By Allison Proffitt
March 20, 2014 | The Broad Institute has announced that a new version of the Genome Analysis Toolkit (GATK), version 3.1, has been released and has been optimized for Intel Advanced Vector Extensions (Intel AVX) found in Intel Xeon-based servers. The improvements account for faster variant calling, achieving three to five times overall improvement in variant discovery, enabling a whole genome to be analyzed in one day rather than three.
The update comes on the heels of version 3.0, a significant GATK update released last week, said Eric Banks, Group Leader of Genome Sequencing and Analysis at the Broad Institute, and represents work by both the GATK team and Intel to optimize the software.

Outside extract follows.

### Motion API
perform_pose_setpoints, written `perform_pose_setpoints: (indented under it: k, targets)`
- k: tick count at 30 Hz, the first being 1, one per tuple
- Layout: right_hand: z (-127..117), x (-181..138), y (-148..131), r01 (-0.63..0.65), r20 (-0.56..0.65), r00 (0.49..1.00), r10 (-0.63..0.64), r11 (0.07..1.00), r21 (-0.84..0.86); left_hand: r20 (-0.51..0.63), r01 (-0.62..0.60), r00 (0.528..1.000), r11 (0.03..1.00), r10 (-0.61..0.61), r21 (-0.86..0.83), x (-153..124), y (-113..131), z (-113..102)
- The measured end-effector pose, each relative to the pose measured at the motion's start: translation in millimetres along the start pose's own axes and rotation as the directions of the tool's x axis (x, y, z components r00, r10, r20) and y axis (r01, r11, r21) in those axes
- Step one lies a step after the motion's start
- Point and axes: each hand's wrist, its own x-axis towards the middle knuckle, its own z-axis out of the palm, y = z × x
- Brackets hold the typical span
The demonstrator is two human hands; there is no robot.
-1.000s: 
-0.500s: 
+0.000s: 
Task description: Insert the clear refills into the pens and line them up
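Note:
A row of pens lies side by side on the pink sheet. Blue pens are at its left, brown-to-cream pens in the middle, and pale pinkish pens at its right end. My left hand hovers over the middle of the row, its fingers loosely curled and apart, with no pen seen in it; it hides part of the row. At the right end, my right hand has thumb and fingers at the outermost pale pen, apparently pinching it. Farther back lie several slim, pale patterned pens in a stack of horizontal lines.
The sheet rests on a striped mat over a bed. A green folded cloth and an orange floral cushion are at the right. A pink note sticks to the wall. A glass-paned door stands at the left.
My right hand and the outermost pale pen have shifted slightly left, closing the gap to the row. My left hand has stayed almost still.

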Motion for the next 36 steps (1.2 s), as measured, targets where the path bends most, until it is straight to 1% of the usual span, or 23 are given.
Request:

“We used to have this relatively fast, and not completely accurate tool for mutation detection for SNPs and short indels called UnifiedGenotyper. It did a good job with SNPs and a pretty bad job with insertions and deletions,” Banks tells Bio-IT World. “So we spent a long time developing a much more sophisticated tool called Haplotype Caller… it’s much more accurate, but it’s much slower. So we had a problem. Many of our users were hesitant to switch over to the new tool. Even though it was better, it was much, much slower… The Broad’s actual pipeline wouldn’t switch over because it was too slow.”
When Intel promised a 2x improvement in speed out of the box with just the right configurations for hardware—and much higher improvements with minimal software optimizations, Banks says the team was very intrigued.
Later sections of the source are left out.